Leave out every picture, and output exactly the lines from the line containing "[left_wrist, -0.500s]" through the last line of the data.
++++ Available data
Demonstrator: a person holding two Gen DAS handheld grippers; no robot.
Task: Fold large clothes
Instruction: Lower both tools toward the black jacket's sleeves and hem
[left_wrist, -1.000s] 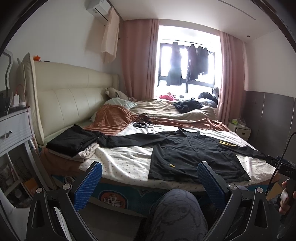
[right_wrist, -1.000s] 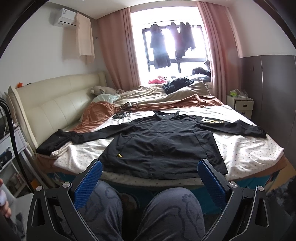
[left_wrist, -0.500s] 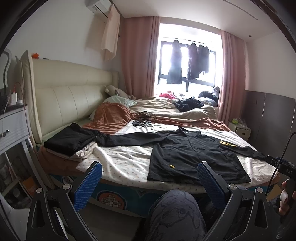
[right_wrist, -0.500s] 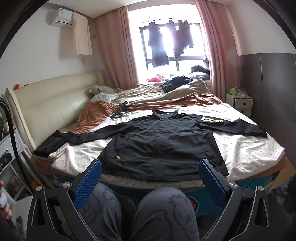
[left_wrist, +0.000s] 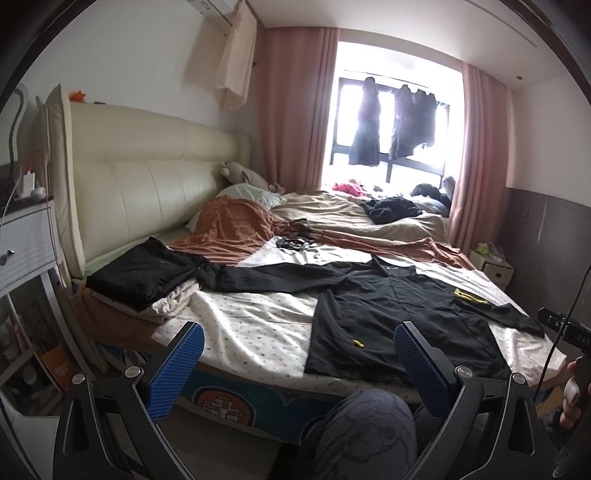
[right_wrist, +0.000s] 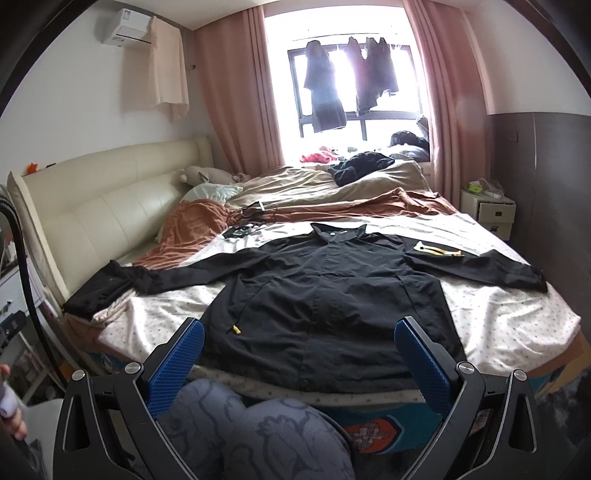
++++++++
Result of the exercise:
[left_wrist, -0.500s] 
[right_wrist, -0.500s] 
[left_wrist, +0.000s] 
[right_wrist, +0.000s] 

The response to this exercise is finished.